_What this task involves_
Find the line holding "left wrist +" in the entries below. Give it again exactly, along with every line after it up to and including the line holding "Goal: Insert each".

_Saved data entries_
----------
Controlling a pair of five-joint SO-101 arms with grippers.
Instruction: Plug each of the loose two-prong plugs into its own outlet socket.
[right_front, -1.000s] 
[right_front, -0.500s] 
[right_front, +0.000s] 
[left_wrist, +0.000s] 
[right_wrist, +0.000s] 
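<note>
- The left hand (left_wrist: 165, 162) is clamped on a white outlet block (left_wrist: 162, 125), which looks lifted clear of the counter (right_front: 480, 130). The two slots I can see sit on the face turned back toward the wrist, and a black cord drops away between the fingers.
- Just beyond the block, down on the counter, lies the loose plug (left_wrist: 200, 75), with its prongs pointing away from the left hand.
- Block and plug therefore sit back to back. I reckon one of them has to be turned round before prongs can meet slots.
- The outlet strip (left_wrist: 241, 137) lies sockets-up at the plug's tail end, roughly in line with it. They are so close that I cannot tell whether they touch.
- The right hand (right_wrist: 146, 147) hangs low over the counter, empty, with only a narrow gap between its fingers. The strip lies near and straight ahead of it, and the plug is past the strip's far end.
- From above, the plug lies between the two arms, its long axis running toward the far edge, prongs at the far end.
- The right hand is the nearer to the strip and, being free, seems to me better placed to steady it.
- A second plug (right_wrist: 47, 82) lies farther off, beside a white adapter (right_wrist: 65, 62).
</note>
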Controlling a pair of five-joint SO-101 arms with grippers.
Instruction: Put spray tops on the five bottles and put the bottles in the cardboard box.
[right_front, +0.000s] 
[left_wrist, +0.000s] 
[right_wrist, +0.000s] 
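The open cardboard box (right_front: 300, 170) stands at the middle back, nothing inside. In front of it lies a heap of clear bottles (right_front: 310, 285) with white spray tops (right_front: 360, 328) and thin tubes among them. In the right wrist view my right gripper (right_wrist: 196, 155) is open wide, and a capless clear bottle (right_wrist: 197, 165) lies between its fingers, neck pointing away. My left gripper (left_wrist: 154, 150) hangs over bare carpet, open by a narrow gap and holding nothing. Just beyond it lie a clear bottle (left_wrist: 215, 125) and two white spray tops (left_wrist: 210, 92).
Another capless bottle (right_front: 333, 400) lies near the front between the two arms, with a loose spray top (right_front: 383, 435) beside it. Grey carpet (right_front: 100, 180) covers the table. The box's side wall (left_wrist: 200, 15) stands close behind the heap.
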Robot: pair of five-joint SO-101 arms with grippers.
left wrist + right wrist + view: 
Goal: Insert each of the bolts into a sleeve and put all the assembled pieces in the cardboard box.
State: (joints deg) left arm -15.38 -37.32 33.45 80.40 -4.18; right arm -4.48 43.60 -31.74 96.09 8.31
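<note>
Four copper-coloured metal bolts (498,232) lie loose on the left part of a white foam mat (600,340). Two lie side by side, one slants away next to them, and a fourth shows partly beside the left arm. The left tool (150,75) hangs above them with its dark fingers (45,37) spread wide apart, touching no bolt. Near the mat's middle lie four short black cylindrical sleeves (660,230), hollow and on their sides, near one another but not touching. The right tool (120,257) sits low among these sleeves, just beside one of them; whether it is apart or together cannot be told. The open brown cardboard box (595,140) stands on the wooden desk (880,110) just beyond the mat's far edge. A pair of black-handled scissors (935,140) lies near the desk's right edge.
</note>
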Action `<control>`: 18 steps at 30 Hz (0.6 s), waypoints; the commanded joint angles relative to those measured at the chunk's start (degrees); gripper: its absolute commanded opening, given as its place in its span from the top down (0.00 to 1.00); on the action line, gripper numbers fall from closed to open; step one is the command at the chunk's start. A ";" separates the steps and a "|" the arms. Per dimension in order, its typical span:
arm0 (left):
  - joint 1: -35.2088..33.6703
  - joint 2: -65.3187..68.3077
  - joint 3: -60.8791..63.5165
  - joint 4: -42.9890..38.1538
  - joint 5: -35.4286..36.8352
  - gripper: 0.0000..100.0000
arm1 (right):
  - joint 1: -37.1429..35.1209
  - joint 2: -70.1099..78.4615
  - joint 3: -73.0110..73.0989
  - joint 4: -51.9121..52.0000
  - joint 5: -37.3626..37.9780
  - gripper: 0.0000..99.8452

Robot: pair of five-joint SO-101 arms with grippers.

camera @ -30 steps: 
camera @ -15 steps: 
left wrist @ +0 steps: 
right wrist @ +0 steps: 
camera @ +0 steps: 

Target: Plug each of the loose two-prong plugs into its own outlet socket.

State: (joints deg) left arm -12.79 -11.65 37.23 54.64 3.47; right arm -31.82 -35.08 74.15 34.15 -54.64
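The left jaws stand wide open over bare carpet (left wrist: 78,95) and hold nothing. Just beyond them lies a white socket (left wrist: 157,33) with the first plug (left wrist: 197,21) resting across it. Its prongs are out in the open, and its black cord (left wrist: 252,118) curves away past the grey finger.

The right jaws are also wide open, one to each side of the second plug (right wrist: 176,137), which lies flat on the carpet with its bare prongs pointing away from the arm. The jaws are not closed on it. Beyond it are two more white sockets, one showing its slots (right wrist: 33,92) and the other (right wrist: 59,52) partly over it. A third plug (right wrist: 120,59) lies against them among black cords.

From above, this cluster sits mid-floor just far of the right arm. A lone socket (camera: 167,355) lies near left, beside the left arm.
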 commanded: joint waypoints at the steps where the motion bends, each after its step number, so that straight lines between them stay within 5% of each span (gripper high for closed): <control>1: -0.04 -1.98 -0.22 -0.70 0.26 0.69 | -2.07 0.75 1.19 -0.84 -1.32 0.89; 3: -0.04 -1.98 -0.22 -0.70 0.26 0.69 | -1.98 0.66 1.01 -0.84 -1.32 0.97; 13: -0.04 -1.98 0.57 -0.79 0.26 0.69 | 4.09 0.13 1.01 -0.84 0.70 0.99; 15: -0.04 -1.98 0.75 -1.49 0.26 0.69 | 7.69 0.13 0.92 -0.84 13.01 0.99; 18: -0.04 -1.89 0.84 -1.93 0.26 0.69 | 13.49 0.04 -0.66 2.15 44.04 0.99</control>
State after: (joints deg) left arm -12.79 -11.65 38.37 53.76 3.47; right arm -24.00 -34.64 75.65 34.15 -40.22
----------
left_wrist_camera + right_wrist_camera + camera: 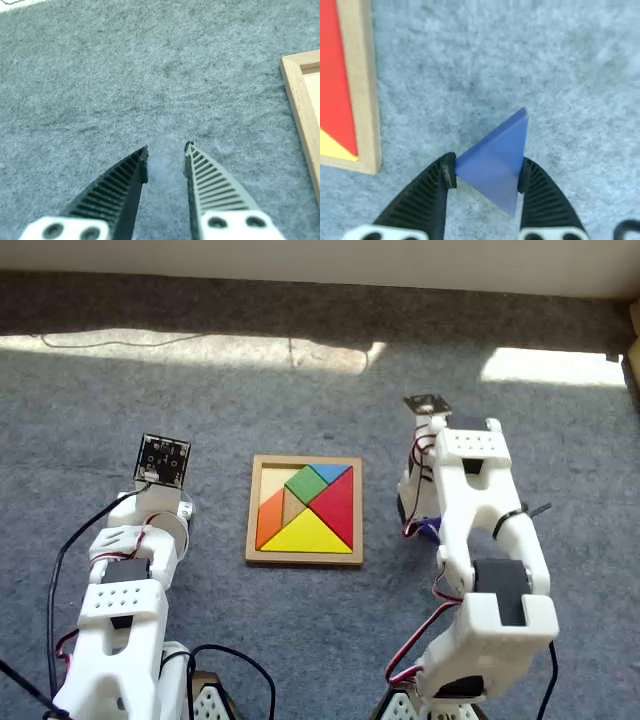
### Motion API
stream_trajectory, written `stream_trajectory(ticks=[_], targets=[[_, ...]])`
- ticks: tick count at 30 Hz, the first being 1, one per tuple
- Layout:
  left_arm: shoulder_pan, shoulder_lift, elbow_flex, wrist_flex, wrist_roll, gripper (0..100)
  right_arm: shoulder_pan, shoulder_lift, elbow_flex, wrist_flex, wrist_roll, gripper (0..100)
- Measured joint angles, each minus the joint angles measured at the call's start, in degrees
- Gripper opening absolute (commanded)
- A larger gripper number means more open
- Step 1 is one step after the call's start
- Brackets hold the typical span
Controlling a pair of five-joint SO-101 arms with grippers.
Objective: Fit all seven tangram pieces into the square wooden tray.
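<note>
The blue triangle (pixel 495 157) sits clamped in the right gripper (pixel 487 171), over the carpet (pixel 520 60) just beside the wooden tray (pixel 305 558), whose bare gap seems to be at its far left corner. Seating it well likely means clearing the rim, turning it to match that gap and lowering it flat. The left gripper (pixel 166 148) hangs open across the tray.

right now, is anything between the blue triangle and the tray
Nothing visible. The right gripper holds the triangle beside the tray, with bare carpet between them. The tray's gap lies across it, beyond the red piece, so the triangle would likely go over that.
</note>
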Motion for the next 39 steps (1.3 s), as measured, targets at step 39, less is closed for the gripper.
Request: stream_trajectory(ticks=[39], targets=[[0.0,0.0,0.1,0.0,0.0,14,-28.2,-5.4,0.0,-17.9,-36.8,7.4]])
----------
_Result for this exercise_
left wrist + right wrist + view: 
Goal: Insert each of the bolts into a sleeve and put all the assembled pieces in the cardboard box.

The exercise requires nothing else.